▶ [What you need to do] Once a line is found to contain "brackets", copy it out of the listing.

▶ [Given material]
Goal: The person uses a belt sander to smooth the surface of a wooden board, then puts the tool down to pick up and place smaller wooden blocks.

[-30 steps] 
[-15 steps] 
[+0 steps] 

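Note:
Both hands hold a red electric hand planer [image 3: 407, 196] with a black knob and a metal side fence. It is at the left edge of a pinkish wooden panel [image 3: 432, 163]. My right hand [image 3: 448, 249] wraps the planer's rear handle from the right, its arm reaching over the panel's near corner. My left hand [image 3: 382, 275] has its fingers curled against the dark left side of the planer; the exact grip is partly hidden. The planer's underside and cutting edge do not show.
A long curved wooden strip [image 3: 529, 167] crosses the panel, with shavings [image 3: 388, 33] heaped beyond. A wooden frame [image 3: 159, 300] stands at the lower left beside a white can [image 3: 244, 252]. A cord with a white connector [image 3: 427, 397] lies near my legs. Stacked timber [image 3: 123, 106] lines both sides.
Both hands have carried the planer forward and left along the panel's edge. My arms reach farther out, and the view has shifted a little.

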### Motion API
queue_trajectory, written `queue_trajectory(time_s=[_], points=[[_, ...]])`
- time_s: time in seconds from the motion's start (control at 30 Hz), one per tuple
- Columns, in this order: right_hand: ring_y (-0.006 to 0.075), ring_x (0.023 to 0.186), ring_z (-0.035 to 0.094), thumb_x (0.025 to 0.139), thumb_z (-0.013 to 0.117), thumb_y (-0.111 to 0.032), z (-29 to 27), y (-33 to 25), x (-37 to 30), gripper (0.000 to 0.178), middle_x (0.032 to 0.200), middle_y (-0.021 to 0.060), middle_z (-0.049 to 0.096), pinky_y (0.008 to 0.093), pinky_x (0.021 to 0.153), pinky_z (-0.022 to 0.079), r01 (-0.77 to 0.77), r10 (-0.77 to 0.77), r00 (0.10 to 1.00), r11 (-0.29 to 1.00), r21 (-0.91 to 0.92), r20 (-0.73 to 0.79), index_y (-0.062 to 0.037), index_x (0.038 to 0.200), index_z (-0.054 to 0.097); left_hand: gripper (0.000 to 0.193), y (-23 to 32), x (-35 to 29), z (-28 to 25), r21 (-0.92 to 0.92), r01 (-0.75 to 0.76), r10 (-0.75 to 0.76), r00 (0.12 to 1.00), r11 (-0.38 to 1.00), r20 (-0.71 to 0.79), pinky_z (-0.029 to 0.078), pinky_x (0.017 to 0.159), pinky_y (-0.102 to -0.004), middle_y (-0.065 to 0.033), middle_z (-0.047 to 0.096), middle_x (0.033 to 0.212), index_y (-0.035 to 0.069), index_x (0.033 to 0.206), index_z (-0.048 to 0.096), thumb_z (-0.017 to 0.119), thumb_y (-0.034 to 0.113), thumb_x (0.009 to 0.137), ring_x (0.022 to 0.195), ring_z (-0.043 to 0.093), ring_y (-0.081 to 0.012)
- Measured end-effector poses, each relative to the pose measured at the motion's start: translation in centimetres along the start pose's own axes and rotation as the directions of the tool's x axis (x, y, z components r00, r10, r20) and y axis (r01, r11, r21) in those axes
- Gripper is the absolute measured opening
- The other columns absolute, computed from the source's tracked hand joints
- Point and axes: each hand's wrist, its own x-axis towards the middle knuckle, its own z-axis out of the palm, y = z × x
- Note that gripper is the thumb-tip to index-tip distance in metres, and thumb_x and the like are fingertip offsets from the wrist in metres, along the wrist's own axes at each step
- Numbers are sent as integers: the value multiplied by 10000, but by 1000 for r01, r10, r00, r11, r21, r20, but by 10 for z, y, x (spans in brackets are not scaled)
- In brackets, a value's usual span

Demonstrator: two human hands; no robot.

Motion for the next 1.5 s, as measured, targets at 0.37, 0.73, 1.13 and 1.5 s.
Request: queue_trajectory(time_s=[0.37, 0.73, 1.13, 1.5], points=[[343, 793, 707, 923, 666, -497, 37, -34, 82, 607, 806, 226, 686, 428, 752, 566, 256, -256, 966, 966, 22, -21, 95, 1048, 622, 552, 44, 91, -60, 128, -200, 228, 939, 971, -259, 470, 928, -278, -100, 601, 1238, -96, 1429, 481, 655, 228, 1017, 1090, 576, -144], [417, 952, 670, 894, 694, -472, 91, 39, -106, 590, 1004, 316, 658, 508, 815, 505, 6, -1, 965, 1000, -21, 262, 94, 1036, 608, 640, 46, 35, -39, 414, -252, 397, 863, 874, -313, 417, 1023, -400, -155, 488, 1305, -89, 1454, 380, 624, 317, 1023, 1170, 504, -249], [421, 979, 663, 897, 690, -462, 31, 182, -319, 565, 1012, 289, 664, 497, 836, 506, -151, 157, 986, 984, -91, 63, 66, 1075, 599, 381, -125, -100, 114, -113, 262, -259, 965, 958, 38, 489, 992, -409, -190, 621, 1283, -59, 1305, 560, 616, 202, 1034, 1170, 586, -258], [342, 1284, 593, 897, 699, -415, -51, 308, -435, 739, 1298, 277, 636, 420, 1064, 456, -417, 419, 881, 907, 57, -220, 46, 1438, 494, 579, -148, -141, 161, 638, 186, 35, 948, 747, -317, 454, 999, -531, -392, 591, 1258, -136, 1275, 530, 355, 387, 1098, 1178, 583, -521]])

▶ [Solution to the exercise]
- Numbers are sent as integers: the value multiplied by 10000, but by 1000 for r01, r10, r00, r11, r21, r20, but by 10 for z, y, x (spans in brackets are not scaled)
- In brackets, a value's usual span

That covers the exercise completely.